→ Task to complete:
Below are some records. Return exactly the lines from the one with "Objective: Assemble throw" to the one with "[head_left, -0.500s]", and nothing else.

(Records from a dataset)

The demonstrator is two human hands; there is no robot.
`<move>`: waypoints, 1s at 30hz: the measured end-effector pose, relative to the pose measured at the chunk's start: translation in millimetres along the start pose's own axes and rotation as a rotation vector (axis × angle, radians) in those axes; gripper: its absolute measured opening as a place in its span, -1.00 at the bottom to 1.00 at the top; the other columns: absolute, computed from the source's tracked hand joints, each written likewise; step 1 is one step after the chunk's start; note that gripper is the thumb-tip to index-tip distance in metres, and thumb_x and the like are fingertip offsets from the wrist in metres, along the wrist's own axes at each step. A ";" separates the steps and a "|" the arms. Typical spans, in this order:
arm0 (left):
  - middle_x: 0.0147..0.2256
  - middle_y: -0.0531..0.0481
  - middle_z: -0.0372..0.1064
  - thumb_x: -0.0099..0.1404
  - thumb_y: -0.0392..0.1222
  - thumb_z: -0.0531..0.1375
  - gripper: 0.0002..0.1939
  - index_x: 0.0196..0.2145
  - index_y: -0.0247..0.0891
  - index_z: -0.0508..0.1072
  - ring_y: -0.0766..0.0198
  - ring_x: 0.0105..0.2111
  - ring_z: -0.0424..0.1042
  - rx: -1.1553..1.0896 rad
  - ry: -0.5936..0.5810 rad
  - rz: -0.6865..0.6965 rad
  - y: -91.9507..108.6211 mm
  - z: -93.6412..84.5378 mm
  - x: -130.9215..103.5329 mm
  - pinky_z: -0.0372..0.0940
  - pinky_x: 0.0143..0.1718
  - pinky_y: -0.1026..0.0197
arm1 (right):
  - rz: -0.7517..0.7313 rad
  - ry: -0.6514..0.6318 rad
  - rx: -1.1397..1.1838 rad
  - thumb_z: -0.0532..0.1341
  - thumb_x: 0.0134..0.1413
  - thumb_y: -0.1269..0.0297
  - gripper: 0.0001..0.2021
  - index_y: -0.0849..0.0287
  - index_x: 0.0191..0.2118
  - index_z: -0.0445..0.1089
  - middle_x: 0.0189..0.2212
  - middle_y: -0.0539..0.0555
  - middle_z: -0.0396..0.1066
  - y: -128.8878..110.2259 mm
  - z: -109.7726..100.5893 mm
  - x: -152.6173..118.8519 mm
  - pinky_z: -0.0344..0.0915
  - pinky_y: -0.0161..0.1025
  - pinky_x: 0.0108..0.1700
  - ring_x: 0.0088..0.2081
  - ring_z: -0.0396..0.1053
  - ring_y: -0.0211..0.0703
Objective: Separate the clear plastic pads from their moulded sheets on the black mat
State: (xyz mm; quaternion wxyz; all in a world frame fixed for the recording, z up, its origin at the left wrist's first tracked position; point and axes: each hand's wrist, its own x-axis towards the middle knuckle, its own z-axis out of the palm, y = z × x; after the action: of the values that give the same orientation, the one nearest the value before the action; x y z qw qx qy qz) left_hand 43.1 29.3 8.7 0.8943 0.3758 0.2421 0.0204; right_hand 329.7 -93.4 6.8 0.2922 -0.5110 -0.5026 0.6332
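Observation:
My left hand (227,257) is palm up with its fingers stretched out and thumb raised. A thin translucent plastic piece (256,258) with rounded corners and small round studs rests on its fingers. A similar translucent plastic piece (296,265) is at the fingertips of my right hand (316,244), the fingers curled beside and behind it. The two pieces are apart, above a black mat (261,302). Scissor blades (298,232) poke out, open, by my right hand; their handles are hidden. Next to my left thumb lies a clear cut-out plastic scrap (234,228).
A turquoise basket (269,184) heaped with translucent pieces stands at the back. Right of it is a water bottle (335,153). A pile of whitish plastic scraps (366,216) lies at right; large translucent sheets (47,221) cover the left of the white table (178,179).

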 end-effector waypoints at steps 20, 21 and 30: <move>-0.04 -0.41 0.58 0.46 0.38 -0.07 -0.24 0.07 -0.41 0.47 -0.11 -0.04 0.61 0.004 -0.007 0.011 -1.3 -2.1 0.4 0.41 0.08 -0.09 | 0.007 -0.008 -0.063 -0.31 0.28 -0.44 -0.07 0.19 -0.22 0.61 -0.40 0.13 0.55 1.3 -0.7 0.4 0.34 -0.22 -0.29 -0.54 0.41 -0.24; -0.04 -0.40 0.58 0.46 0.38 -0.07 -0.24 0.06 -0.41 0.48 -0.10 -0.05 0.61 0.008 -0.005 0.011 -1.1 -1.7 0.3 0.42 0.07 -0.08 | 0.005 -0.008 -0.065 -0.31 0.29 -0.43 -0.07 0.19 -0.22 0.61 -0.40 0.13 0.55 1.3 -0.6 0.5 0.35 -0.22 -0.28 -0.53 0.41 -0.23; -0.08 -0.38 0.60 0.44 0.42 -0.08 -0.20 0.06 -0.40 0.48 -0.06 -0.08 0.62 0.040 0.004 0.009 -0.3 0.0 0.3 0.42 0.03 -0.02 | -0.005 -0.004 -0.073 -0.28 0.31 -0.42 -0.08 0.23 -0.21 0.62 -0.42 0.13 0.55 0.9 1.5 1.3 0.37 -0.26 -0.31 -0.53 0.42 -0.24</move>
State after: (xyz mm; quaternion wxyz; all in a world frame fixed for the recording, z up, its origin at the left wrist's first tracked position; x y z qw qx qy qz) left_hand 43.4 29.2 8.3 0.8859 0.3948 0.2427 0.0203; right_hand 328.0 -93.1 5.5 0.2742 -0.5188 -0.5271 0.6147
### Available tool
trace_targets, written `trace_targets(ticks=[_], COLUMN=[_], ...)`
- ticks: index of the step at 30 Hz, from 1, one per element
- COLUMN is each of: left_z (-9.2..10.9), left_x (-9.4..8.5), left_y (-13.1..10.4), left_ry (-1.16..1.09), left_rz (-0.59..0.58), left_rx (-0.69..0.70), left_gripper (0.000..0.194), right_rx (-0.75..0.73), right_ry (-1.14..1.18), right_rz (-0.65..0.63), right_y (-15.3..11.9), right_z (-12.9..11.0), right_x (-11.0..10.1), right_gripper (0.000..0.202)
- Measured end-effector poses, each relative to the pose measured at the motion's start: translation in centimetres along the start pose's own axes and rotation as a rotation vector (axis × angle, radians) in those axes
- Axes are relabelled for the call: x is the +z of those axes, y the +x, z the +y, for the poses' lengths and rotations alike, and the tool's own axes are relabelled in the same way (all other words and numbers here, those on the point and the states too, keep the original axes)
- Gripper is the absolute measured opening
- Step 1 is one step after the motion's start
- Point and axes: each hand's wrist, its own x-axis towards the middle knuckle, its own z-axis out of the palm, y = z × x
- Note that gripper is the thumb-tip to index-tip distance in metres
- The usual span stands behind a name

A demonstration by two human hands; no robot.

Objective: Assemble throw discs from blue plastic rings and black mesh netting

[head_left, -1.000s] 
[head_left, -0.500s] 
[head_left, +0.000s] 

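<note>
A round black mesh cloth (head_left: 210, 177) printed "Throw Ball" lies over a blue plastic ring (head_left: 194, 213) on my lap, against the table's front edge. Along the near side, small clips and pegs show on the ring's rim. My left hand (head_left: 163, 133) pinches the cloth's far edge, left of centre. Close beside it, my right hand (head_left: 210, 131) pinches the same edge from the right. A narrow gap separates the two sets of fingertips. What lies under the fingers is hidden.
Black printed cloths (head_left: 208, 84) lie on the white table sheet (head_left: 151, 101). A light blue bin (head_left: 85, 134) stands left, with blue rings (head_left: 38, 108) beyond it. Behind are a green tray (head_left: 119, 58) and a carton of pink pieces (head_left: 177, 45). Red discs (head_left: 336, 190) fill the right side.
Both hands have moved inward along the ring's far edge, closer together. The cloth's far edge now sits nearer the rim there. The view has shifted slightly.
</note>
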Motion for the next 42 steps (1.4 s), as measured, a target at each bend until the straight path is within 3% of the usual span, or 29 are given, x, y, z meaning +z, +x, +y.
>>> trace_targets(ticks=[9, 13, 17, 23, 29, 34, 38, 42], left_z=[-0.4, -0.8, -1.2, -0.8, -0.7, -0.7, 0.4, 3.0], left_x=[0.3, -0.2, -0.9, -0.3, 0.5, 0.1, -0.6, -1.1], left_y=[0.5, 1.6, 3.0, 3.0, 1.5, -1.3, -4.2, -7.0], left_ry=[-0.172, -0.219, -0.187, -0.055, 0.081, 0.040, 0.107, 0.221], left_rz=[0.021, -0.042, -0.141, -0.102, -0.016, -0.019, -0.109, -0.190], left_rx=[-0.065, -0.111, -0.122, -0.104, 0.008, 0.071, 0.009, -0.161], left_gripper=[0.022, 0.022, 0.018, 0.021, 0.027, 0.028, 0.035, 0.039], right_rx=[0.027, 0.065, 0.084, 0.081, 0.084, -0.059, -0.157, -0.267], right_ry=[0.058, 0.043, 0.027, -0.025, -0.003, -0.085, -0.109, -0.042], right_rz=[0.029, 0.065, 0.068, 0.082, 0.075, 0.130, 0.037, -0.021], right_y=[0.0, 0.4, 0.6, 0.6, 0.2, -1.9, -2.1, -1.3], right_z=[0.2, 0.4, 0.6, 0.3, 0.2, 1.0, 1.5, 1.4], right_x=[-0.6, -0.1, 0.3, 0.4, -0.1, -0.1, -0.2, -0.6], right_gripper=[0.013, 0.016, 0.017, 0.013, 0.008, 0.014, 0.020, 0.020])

→ Exercise response:
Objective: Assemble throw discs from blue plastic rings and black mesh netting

[head_left, -1.000s] 
[head_left, -0.500s] 

No more work is needed for this exercise.